There is an interesting encounter of mine though where a group of people indeed uses it for serious matters like managing a PhD group research on a particular subject. My interview with one of the participant reveals that they are not having any of the above problem whatsoever. Upon further questioning, it is apparent that this group is one of a very intellectual people. They are highly disciplined and are very clear on the specified function of the group — Solely for research. They know the flow of order, they respect each other’s privacy, and they do not take WhatsApp group chat as replacement of real world interaction. If this is the case, then any medium wouldn’t be a problem.

This leads us to understand the very importance of human factor in interaction with technology, and not technology alone for consideration. To explain this, let’s return to Sociology.

A good introduction to Sociology. Comes free.

In a book quoted earlier ‘Sociology and Modern Social Problems’ by Charles, there is a topic on ‘The Problems of City’. It is acknowledged that the ‘city’, which is a big household, is itself a social problem apart from its potential. People come and interact at a much higher level of activity and diversity. So the challenge is on how to manage the welfare of the people and the facility in that city at the same time. 1

It is then come a wise solution put under headline — Municipal socialism. It is not socialism per se in the sense of ‘common ownership’ of all capital. What it means is the collective nature of interpersonal interaction which is based on the sense of common responsibility to take care of the city.

So instead of having a large group of people being a source of problem, municipal socialism flips the equation and becomes the source of potential. Nevertheless this practice requires one serious assumption and that is — the society as a whole is highly civilised with good nature embedded in them.
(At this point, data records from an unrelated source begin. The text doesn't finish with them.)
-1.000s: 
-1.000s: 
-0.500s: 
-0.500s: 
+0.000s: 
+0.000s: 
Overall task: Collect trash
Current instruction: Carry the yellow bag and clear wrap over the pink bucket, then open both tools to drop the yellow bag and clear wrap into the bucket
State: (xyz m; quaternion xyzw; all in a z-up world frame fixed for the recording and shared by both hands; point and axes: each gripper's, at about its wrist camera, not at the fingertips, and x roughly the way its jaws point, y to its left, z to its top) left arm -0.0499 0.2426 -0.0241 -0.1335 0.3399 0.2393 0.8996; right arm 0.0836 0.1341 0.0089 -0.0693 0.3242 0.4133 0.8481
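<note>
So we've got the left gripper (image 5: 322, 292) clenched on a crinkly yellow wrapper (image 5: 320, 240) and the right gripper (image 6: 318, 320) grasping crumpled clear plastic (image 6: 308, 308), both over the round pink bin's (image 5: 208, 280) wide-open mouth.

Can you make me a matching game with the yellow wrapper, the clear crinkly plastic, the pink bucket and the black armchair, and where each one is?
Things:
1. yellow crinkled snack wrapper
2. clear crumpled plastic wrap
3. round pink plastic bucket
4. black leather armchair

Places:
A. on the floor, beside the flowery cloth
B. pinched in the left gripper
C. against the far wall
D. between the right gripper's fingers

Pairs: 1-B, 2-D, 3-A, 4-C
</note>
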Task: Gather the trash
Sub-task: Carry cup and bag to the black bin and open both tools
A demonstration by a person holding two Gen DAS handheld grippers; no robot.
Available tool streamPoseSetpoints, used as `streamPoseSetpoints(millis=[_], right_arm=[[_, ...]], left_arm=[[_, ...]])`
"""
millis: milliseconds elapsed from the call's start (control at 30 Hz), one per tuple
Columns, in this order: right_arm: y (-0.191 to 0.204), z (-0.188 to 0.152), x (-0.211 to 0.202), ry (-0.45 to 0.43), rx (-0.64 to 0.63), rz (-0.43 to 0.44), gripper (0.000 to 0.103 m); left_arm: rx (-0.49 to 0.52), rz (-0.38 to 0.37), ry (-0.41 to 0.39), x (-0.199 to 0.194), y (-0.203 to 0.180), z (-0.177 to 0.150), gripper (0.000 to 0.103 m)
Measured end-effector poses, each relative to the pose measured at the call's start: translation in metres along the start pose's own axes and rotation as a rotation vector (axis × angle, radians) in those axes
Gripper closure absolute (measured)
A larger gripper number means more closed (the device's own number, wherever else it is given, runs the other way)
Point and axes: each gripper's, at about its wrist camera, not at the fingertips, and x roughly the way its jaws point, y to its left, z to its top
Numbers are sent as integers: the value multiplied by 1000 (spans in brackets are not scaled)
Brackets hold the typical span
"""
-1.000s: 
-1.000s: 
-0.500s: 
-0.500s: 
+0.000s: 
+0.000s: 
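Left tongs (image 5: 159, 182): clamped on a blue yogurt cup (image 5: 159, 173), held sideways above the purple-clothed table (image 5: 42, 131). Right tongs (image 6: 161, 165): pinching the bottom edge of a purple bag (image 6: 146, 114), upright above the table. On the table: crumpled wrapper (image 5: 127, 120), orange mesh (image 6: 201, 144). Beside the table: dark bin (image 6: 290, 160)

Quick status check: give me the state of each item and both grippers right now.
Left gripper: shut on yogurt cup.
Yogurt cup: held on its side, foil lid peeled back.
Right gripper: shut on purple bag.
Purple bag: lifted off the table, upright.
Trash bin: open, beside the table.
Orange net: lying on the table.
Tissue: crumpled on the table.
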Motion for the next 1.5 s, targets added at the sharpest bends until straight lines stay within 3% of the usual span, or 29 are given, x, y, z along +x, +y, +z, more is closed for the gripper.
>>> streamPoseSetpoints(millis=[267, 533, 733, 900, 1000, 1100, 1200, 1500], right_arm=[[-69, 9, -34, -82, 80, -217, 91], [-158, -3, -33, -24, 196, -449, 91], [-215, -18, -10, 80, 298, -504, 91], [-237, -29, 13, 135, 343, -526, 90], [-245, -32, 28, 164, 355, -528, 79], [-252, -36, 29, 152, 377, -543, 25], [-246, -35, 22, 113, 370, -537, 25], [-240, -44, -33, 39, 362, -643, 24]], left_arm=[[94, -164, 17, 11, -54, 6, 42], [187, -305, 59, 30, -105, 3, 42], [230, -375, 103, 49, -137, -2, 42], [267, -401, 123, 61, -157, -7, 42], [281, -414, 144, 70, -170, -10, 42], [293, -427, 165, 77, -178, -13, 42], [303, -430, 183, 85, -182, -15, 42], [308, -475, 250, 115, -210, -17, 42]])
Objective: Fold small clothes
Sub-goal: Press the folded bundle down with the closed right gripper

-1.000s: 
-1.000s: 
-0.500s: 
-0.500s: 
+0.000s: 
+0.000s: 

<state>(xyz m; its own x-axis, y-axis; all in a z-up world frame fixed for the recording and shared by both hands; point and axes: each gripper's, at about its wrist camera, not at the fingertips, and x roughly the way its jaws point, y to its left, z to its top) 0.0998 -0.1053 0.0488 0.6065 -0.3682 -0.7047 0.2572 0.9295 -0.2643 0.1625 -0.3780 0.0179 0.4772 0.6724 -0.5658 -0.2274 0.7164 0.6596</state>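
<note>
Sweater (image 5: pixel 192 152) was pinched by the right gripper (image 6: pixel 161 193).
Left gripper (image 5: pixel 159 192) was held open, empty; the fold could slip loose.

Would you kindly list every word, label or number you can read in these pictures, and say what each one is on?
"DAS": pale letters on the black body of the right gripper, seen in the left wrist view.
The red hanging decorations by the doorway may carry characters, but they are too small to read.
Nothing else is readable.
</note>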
This is the high-risk assumption to be taken if we are to consider municipal socialism as a solution to the problems of the city.

In similar manner I’d say — If we are to assume that the use of WhatsApp is safe, then we have to assume there is ‘digital municipal socialism’.

With that, we come back to the initial question here that is — Should we use WhatsApp?

My first answer is “Yes”.

Yes we should, but not without the above mentioned requirements. To briefly put them in a list, they are:

  • We are using it, and with realisation of its nature, as a social media. A ‘playground’. Nothing more nothing less.
  • We consider ourselves a highly civilised society with high sense of respect to each other’s rights for privacy if we choose to use it, and with respect to the rights of other if they choose not to.
  • We are aware that people we try to contact might not be on WhatsApp and we take necessary measure to avoid communication breakdown, in realisation that digital communication does not deny the need for real life interaction and the responsibility in it.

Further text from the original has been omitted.